Le Parisien de ce jour revient sur l'implantation des gens du voyage sur notre terrain d'honneur

Publié le 25 Juin 2016

Le Parisien de ce jour revient sur l'implantation des gens du voyage sur notre terrain d'honneur

Grand tournoi de football annulé pour près de 400 enfants, eau et électricité pompés sur le réseau public, donc à la charge des Créçois, terrain de football humide laminé par des pieux, des salons de jardin, des caravanes et des véhicules qui roulent dessus toute la journée, main courante dégradée, abords du complexe sportif transformé en "toilettes publiques", etc.

Non, la solution n'était pas de signer une convention, donnant ainsi quitus aux squatteurs avec toutes les conséquences que cela implique et créant de fait, un précédent qui ouvre la porte à de futures implantations au même endroit !


De nombreux Maires s'insurgent régulièrement contre les intrusions illicites des gens du voyage, à l'instar de Chritian ROBACHE, Maire LR de Montevrain à deux pas de chez nous qui en 2013, avec courage et détermination, avait réussi à faire échouer l'installation de 150 caravanes.

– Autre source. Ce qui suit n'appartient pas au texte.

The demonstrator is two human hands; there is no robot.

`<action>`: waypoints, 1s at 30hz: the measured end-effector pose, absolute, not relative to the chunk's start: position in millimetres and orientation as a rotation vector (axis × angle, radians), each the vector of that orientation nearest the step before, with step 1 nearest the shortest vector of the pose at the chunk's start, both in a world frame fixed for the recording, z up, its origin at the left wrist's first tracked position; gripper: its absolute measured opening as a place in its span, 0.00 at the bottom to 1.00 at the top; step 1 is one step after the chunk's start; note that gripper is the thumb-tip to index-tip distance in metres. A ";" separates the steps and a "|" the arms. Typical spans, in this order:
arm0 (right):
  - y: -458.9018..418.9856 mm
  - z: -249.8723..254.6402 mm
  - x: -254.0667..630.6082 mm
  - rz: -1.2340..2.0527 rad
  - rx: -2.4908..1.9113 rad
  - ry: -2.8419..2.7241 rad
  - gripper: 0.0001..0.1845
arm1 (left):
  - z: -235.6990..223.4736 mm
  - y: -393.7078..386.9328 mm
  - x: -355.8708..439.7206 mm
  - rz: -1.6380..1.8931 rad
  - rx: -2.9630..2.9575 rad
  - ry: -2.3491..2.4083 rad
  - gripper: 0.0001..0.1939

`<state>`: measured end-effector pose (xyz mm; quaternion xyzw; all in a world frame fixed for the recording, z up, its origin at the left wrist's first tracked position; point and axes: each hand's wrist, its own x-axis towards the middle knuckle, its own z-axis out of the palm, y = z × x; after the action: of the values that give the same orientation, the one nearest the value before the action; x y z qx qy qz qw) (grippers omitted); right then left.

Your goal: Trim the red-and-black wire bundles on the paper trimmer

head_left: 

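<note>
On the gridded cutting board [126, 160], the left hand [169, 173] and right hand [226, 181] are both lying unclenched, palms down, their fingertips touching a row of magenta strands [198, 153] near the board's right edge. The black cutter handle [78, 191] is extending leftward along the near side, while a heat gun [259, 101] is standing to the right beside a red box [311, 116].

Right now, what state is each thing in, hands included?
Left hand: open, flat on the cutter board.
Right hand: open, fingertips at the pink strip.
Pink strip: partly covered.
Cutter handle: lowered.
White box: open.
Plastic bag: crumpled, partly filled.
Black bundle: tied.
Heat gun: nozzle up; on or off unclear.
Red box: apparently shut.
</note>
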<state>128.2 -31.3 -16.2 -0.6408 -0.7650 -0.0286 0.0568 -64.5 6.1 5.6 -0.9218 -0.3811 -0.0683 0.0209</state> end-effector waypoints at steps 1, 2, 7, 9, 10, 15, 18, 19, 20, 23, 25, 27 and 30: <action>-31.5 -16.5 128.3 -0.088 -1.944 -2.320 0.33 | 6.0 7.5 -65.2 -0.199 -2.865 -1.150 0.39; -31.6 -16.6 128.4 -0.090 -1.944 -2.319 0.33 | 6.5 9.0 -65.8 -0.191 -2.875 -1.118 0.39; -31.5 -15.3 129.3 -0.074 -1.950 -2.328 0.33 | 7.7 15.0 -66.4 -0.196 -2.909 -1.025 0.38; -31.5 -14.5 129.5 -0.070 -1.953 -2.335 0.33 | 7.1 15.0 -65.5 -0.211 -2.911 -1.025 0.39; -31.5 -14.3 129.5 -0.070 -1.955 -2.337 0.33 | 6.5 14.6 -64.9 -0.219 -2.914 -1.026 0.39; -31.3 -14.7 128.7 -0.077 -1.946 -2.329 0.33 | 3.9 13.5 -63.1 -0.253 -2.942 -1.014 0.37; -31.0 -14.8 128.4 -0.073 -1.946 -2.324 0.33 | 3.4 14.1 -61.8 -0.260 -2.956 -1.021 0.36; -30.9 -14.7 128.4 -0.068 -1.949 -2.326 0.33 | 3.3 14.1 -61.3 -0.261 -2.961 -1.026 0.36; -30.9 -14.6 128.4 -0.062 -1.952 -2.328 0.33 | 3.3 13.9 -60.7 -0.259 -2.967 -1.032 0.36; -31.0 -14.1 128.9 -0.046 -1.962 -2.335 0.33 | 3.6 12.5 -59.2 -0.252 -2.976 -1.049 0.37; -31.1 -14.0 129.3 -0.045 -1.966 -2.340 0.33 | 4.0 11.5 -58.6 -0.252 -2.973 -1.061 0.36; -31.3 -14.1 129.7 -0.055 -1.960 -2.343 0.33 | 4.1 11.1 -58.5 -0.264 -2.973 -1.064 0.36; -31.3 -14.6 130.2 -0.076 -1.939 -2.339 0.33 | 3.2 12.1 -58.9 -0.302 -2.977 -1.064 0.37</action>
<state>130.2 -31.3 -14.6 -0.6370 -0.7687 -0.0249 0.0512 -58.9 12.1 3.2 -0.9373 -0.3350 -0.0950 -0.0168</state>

Il est vrai qu'au lieu de signer une convention avec ces derniers, il avait fait appel à ses administrés pour faire barrage et entamer un bras de fer qu'il avait fini par gagner après plusieurs heures de présence sur le terrain.

C'est une solution qui certes, demande du courage et du temps mais qui, si elle avait été choisie par l'interi-maire aurait permis au tournoi de football d'aujourd'hui de se tenir et aux 400 enfants de ne pas "rester sur le carreau" !


Le manque de courage en politique a souvent des conséquences désastreuses. Nous en avons un exemple malheureux pour les Créçoises et les Créçois.

J'ajoute que si j'avais été aux responsabilités à la tête de notre commune, je n'aurais jamais donné mon accord pour autoriser cette installation illicite.